The Bonefish and Tarpon Trust and FIU researchers began working with scientists at Umeå University and the University of Agricultural Sciences in Sweden to study the health of the South Florida bonefish fishery in 2018.

They sent blood and tissue samples from bonefish that died in the process of being caught to their Swedish counterparts to be analyzed.

They were not necessarily looking for pharmaceuticals, but that’s what the lab results from Sweden showed.

Rehage and her team then set out for the next three years to catch more bonefish to be tested to see if the initial sample was an anomaly. Not only was it not, the problem was much bigger than they originally suspected. Samples of bonefish caught and released from Key Biscayne to Key West were found to have multiple prescription drugs in their systems.

“What struck us the most is how we found them everywhere,” Rehage told the Herald. “We didn’t have any zeros.”

The scientists fished for their subjects with the help of volunteer Florida Keys backcountry guides — a segment of the professional angling community known for its commitment to conservation — including one who is in the process of getting his doctorate from FIU, Rehage said.

“It was fantastic to have the support of the guide community,” Rehage said.

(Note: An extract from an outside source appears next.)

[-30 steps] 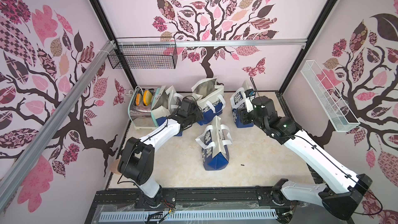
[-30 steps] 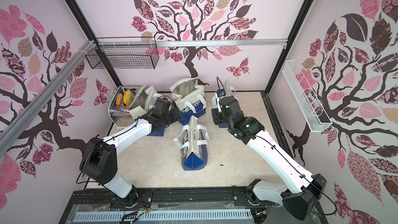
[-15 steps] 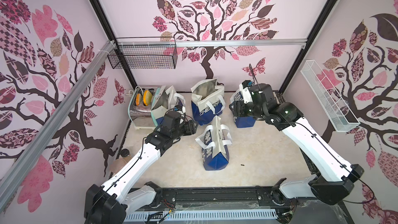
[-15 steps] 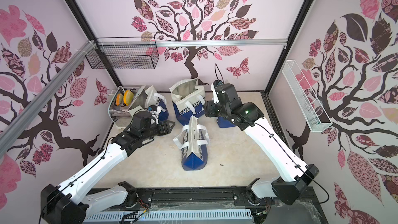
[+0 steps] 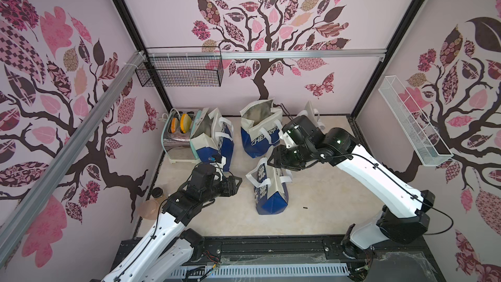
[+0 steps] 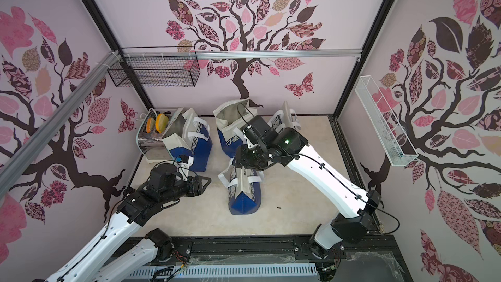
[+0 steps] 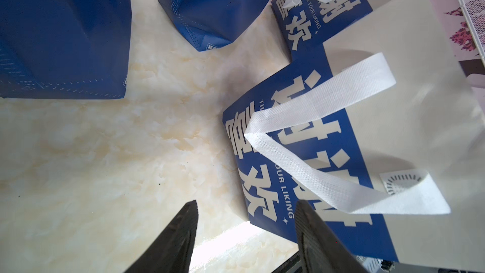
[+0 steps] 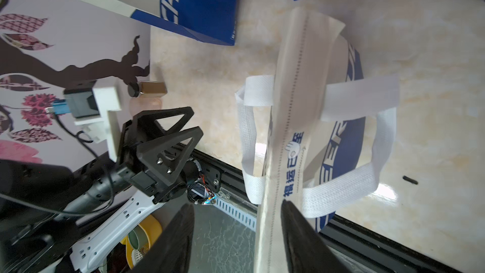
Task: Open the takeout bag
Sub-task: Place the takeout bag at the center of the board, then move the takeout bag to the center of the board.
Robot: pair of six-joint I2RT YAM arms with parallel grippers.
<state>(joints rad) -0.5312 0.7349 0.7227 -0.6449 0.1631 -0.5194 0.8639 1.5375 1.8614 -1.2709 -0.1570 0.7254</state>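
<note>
The takeout bag (image 5: 271, 199) stands at the middle of the table (image 5: 325, 199), with 3 other bags (image 5: 214, 142) behind it. Its top seam (image 8: 288, 101) is pressed flat; 2 white handles (image 8: 380, 137) droop at its sides. The approach is judged to be in hand. The right gripper (image 8: 236, 206) is held part open over the seam, nothing gripped. The left gripper (image 7: 246, 206) is held part open beside the bag, empty. Next, opposite walls must be gripped and drawn apart.

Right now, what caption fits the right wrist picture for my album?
Open right gripper poised over the shut bag's folded top, with the open left gripper beside it.
</note>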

While the U.S. is a heavily medicated society, there are no regulations on the levels of prescription drugs allowed in treated wastewater. According to the study, the average American consumes 18 prescriptions annually, and 4 billion drugs are prescribed nationally every year, with Florida ranking fourth in consumption.

“The rate of production and release of these pharmaceuticals into the environment is far outpacing our ability to assess their safety once they’re entering the environment,” Rehage said.